8 June 2019

L’Aiguille Verte par le Whymper ou le jour où je devins montagnard

Nous avions prévu de longue date de nous attaquer à la traversée Charmoz-Grepon avec Florian S. Il s’est maintenant remis de sa blessure à l’épaule, mais il a neigé et les arêtes ne sont plus en conditions alors il nous faut trouver un nouvel objectif. Au top de notre forme et motivation nous souhaitons une ambitieuse course classique. Alors sur conseil de guides, nous nous rabattons sur le couloir Whymper à l’Aiguille Verte qui est en bonnes conditions.

Nous scrutons la météo et les bulletins montagne dans la semaine qui précède et le moins que l’on puisse dire c’est qu’ils sont peu engageants. Le samedi sera ensoleillé et les jours suivants neigeux/pluvieux et même orageux. Mais notre motivation ne saurait être affaiblie par pareil détail. Nous lisons attentivement le site chamonix-meteo.com et semblons y lire la fenêtre qu’il nous faut : une nuit étoilée dimanche matin – permettant éventuellement le regel nécessaire – et le démarrage de la pluie/neige en matinée.

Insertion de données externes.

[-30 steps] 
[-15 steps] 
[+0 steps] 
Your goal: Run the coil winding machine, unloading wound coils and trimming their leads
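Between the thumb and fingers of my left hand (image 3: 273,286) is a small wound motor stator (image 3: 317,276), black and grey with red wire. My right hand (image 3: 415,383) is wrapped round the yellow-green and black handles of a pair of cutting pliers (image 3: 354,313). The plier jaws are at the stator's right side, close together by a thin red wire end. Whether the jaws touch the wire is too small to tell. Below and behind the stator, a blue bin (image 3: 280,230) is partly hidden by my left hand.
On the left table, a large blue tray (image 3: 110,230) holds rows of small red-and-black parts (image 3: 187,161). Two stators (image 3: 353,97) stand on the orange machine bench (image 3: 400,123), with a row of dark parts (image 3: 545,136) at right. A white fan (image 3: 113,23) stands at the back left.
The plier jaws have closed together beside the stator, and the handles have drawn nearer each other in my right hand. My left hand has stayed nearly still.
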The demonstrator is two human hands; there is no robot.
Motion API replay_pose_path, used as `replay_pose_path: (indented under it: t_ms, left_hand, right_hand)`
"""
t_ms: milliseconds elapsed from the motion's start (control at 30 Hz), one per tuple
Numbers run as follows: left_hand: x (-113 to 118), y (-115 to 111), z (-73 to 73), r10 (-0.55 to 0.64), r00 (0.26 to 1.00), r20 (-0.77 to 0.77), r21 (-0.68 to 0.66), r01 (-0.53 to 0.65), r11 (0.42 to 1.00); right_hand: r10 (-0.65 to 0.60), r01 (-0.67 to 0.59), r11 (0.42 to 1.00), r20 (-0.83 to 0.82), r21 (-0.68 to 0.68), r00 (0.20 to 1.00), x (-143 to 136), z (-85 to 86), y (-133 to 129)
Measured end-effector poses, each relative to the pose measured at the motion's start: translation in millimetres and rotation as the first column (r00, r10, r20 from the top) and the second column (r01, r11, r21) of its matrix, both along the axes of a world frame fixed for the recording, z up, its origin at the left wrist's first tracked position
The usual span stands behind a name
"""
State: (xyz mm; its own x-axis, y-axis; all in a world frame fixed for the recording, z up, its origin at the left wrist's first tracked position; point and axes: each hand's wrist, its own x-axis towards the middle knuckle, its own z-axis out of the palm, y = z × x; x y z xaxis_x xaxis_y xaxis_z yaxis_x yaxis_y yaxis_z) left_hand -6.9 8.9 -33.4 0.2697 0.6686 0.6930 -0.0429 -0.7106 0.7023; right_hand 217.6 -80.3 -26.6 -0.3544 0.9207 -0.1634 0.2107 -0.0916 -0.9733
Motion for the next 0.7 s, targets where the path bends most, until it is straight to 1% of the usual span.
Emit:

Alors nous chargeons les sacs et prenons la route vendredi après-midi et faisons halte à l’hôtel Rocky Pop aux Houches.

La montée au refuge

Samedi sera dédié à la montée au refuge et à la sieste préparatrice. Le trajet a un air de déjà vu, seulement deux semaines après notre dernière venue. Nous croisons le groupe du CIALP du CAF qui est en train de s’amuser dans les pentes de la mer de glace.

Sitôt le diner fini, nous filons au lit avec l’espoir de quelques heures de sommeil, avant notre réveil fixé à minuit pile.

L’Aiguille Verte

Le plan

Nous allons tenter de réaliser l’ascension de l’Aiguille Verte par le couloir Whymper, c’est l’itinéraire (2) sur cette photo :

(c) camptocamp

Le topo camptocamp indique 2-3 heures pour l’approche jusqu’à la rimaye et 2 à 4h + 30 min d’arête pour le sommet.

La météo prévue est très mauvaise ce dimanche, mais nous espérons un regel nocturne et nous comptons sur le fait que les dégradations ne nous tomberons dessus qu’à la descente. Dans tous les cas nous nous fixons comme limite d’entamer la descente avant 9h au plus tard.

Dimanche

Nous ne sommes que deux à attaquer la Verte ce jour là et donc à nous lever à minuit. Nous prenons le départ à 0h40 et c’est avec joie que nous constatons que le ciel est clair et étoilé, il a donc sûrement fait suffisamment froid cette nuit pour permettre le regel.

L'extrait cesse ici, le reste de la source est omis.